「おお!!梅!入れ、入れ!!」

 お梅は襖を開いた後、目に入った葵を怪訝そうに見た。

 「へぇ…芹沢はん、こちらは?」

 お梅は芹沢の隣にすとんと座り、葵を見つめた。

 「おお!儂の小姓だ。」

 「小宮 葵です。はじめまして、お梅さん。」

 葵はお梅にぺこっと頭を下げた。お梅はまるで女優のように綺麗な女性だった。

 「そう。可愛い子やね、芹沢はん。まるで、弟でも出来たみたい。」

 お梅はくすくすと笑った。

 「それならば、お梅さんは俺のお姉さんですね?」

 そう言った葵も、お梅につられてくすっと笑った。

 「あっ!!お茶、持ってきますね?」

 葵は2人に気を使い、立ち上がり台所へと向かった。

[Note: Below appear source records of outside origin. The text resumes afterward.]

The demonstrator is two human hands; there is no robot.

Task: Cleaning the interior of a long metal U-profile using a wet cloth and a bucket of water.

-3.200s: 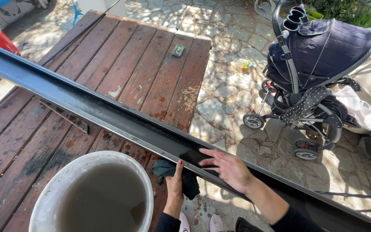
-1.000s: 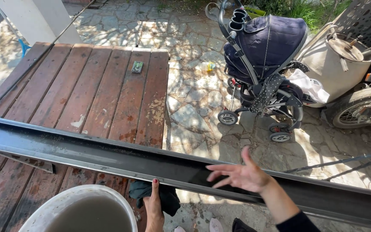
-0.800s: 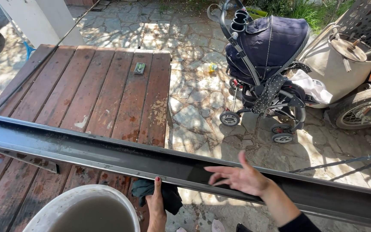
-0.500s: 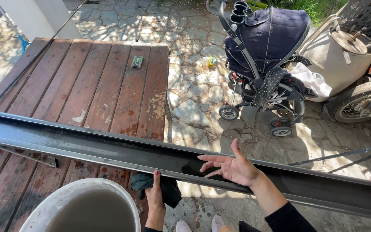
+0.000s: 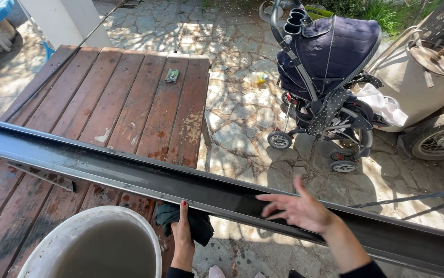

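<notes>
A long dark metal gutter (image 5: 129, 172) runs across the view from the left edge down to the right. My left hand (image 5: 182, 237) grips its near edge from below, with a dark cloth (image 5: 201, 229) bunched under the fingers. My right hand (image 5: 296, 208) hovers over the gutter's channel, palm down and fingers spread, holding nothing. A white bucket (image 5: 41, 247) of murky water stands just left of my left hand.
A reddish wooden deck (image 5: 124, 98) lies below the gutter, with a small green object (image 5: 172, 75) on it. Beyond it on stone paving (image 5: 232, 128) stand a dark blue stroller (image 5: 325, 72), a beige drum (image 5: 417, 77) and a wheel (image 5: 443, 136).
The view has swung right and up since the earliest frame. My right hand has lifted slightly and spread over the gutter. My left hand stays at the gutter's edge with the cloth.
</notes>
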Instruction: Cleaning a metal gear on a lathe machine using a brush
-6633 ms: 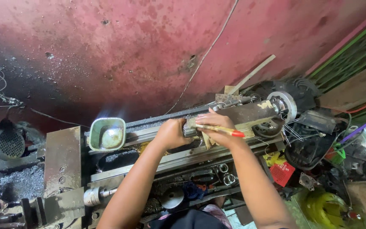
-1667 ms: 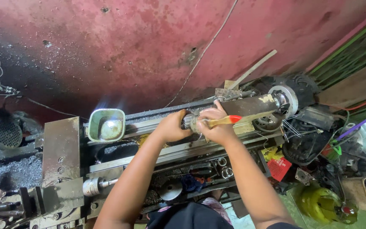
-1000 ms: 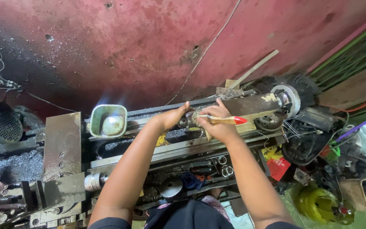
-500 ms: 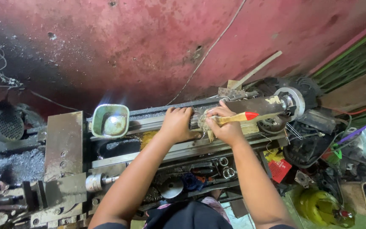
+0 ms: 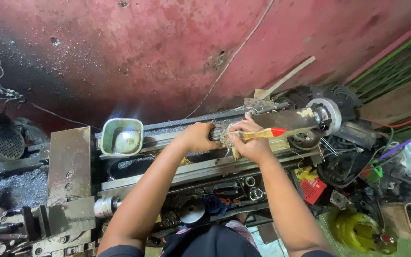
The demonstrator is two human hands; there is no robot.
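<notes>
While both arms reach forward over a grimy metal lathe set against a stained red wall, the left hand is curled shut around a dark ribbed cylindrical part lying along the machine. Just beside it, the right hand holds its grip clamped on a wooden-handled brush with a red tip, the bristle end pressed against the same part where the two hands almost meet. To the left of the hands, a green enamel cup sits on the lathe's upper rail, catching bright light. Further right, a round silver wheel caps the machine's end. Metal shavings lie heaped at the far left, and a yellow object rests on the floor at lower right.
</notes>
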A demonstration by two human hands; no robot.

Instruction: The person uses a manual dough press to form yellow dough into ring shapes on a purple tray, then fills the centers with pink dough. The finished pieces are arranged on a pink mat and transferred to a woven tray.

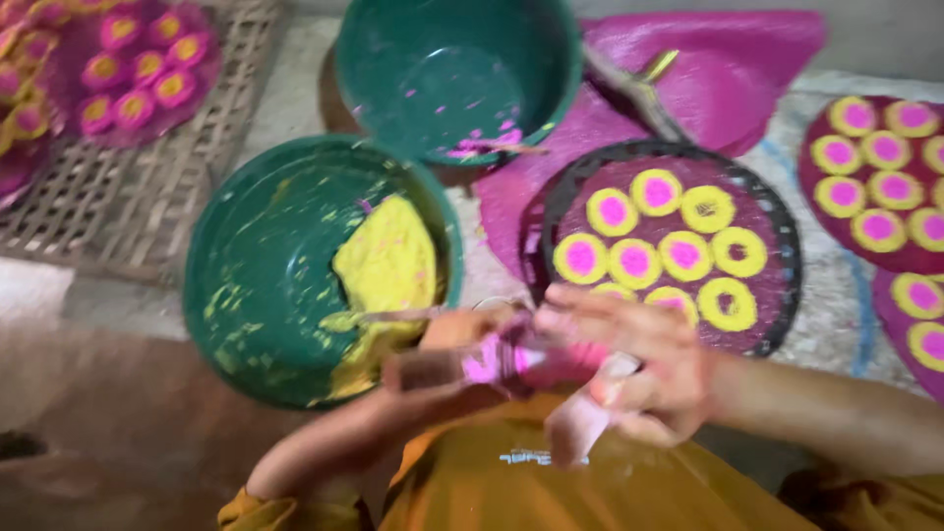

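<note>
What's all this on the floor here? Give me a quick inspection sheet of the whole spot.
Surface: pale woven mat, partly under pink sheets.
Job's things: round dark tray of yellow rings, most filled pink; pink-stained tool, blurred.
Clutter: green bowl with yellow paste; emptier green bowl with pink smears; filled trays at right and upper left; bamboo lattice.
Grippers: left hand and right hand meet around the tool; grip blurred.
Cables: nothing seen.
Surroundings: the person's orange shirt.
</note>
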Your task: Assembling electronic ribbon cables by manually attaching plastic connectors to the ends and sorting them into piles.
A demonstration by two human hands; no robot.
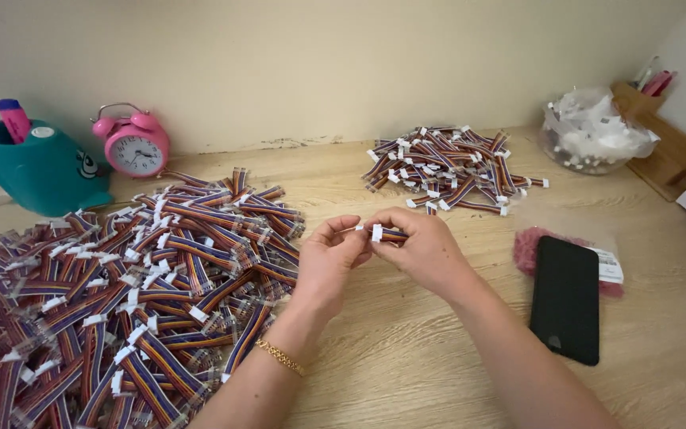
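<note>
Above the middle of the wooden desk (406, 349), my left hand (329, 256) and my right hand (421, 248) meet and together pinch one short rainbow ribbon cable with a white connector (383, 233). The left fingertips hold its left end, the right fingers its body. A gold bracelet (279, 357) circles my left wrist. To the left spreads a large heap of the same multicoloured cables (121, 294). A smaller pile of them (446, 167) lies beyond my hands, at the back.
A black phone (567, 298) lies face down at the right, partly on a pink mesh item (527, 248). A clear bowl of white connectors (589, 131) and a wooden holder (660, 143) stand back right. A pink alarm clock (135, 143) and teal pen holder (37, 167) stand back left.
</note>
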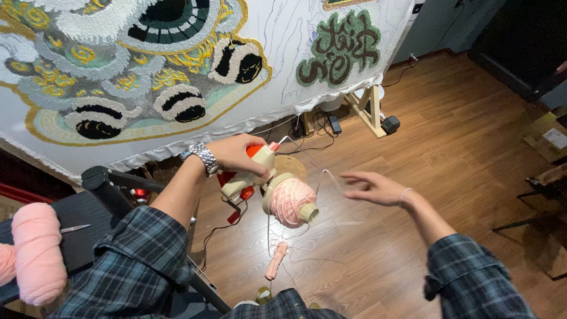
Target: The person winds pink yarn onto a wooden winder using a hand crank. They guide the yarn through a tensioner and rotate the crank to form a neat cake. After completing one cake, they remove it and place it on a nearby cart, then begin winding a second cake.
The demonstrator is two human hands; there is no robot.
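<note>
My left hand (239, 155) grips the top of a cream and red yarn winder (251, 177) clamped on a black stand. A ball of pink yarn (292, 201) sits wound on the winder's cone. My right hand (373, 188) hovers to the right of the ball, fingers apart and blurred, with a thin pale strand (331, 175) running past its fingertips toward the winder's wire guide. A short pink yarn tail (275, 260) dangles below the ball.
A large tufted cloth (177, 65) on a wooden frame fills the top left. A pink yarn skein (36, 251) and scissors (74, 228) lie on a black seat at the left. Cables and adapters (331, 125) lie on the wooden floor.
</note>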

芹沢がお梅に渡せると信じて…。




 「芹沢局長、お梅さん、お茶持ってきましたよ~。」

 葵はお盆にお茶が入った湯呑を3つ乗せて、運んできた。

 「入れ、小宮!」

 「はい、失礼します。」

 嬉しそうな芹沢の声がしたのを確認し、葵は中へと足を踏み入れた。中には嬉しそうに顔を綻ばせたお梅が、芹沢がプレゼントした櫛をつけて芹沢に寄り添っていた。

 「お茶です。ここに置きますね?」

 葵は芹沢を見てニッコリと笑った。

 「見て!葵はん!!芹沢はんがくれはったんよ♪どう?」

 お梅は芹沢から離れ、葵に近付いてきた。

 「すごくお似合いですよ、お梅さん。…きれいです。あっ、お世辞とかじゃありませんからね!?」

 葵もお梅にニコッと笑った。

 「ほんまに?なんや、葵はんに言われると、素直に嬉しいわぁ…。弟って感じよりも妹みたい。ねぇ、“葵”って呼んでもええ?私のことは“姉さん”て呼んで欲しいわぁ♪ええ?」

 「はい。」

 葵はお梅の勢いに押されて頷いていた。